DiskSuite Soft Partitions
Introduced to DiskSuite v4.2.1 for Solaris 8 (and subsequently
back ported to DiskSuite v4.2 for Solaris 7 and 2.6), DiskSuite
Soft Partitions are a new feature that provides for much greater
flexibility in managing disk resources. Simply put, with Soft Partitions,
administrators can logically subdivide a physical disk or a DiskSuite
concatenation, stripe, mirror, or RAID5 metadevice into more than
eight partitions. This is especially important as disks become larger
and disk arrays present even larger logical devices to the system.

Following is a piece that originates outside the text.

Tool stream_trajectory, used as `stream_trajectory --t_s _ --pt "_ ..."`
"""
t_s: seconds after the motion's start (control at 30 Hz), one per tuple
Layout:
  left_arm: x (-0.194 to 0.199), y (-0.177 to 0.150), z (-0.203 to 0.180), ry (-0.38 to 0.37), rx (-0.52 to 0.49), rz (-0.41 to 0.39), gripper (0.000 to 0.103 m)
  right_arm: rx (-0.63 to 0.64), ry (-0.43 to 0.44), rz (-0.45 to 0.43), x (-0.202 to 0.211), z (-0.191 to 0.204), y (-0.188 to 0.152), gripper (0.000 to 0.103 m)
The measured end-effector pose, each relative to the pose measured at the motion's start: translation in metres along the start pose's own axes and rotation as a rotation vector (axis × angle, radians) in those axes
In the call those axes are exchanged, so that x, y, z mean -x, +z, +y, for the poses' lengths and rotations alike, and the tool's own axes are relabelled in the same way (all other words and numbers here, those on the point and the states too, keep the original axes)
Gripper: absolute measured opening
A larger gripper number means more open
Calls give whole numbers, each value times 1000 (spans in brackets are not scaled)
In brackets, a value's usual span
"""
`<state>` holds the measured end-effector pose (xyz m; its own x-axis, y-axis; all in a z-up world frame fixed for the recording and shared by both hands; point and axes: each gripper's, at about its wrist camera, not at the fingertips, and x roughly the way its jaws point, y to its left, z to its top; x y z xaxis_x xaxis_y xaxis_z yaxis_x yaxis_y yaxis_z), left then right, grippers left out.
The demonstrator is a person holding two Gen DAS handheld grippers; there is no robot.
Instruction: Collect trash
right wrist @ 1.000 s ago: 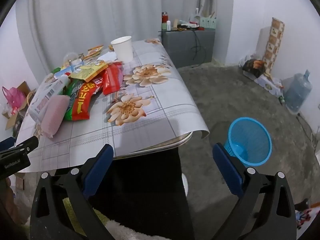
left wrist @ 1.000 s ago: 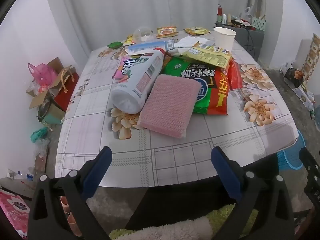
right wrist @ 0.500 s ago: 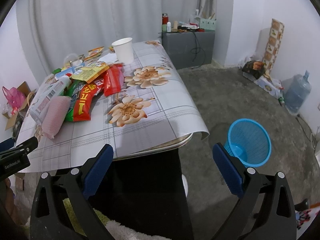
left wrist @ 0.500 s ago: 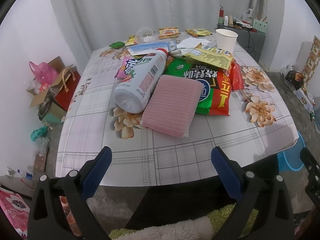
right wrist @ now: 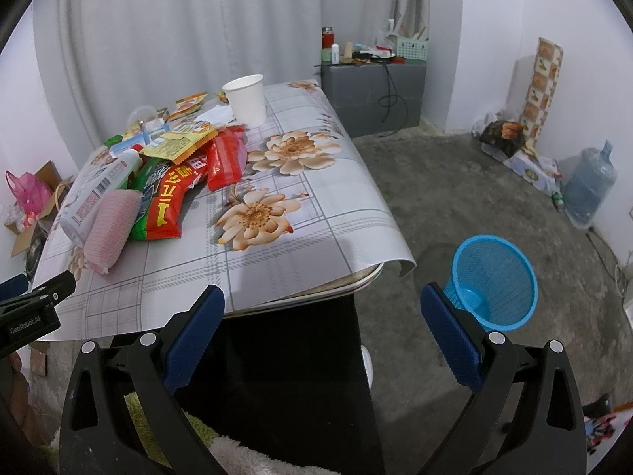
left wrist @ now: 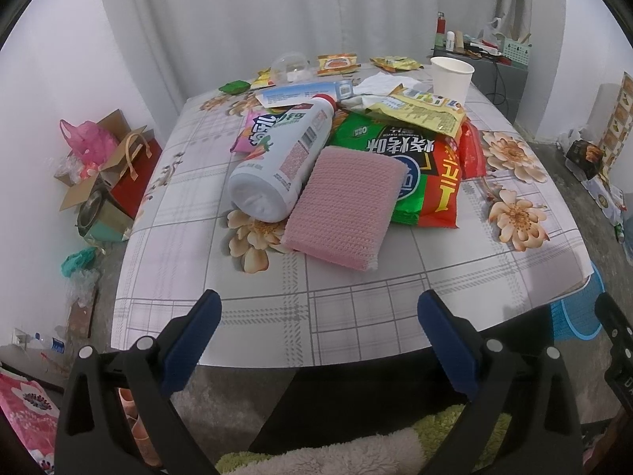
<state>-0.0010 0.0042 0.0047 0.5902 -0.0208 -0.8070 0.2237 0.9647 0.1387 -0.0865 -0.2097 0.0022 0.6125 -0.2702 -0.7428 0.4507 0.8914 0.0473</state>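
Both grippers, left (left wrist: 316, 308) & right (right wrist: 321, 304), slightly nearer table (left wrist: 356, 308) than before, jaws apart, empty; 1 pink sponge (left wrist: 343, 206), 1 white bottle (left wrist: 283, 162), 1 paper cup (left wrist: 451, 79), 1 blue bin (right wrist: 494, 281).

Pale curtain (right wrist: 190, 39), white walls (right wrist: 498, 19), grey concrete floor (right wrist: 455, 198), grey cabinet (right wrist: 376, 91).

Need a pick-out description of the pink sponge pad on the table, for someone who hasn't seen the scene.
On the floral-print table, look at the near end of the litter pile. The pink sponge pad lies flat there, beside the toppled white bottle, with its far end overlapping the green and red snack bag. It is the only knitted-textured, unprinted, plain pink rectangle among glossy printed wrappers.
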Motion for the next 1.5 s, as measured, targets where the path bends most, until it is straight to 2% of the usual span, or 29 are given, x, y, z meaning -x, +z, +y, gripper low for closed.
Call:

A simple example will demonstrate the value of Soft Partitions.
Let's revisit our d100 RAID5 metadevice from the previous
section. After creating and initializing the metadevice, the next
step is to create a single UFS file system. However, what if a single
72-gigabyte file system is just too large? Before the introduction
of Soft Partitions, there was no other option. Now, rather than
a single huge file system, we can create one or more smaller Soft
Partitions on the RAID5 metadevice and use them independently. For
example, we could create one or more soft partitions on top of that
72-gigabyte d100 RAID5 metadevice:
# metainit d101 -p d100 1g
d101: Soft Partition is setup
# metainit d102 -p d100 2g
d102: Soft Partition is setup
The previous two commands create two soft partitions on top of d100:
one that is 1 gigabyte in size, and another 2 gigabtyes in size. (The
last parameter of these metainit commands is the desired size of the
soft partition and can be specified in K or k for kilobytes, M or
m for megabytes, G or g for gigabytes, T or t for terabyte (one terabyte
is the current maximum soft partition size), or B or b for blocks.)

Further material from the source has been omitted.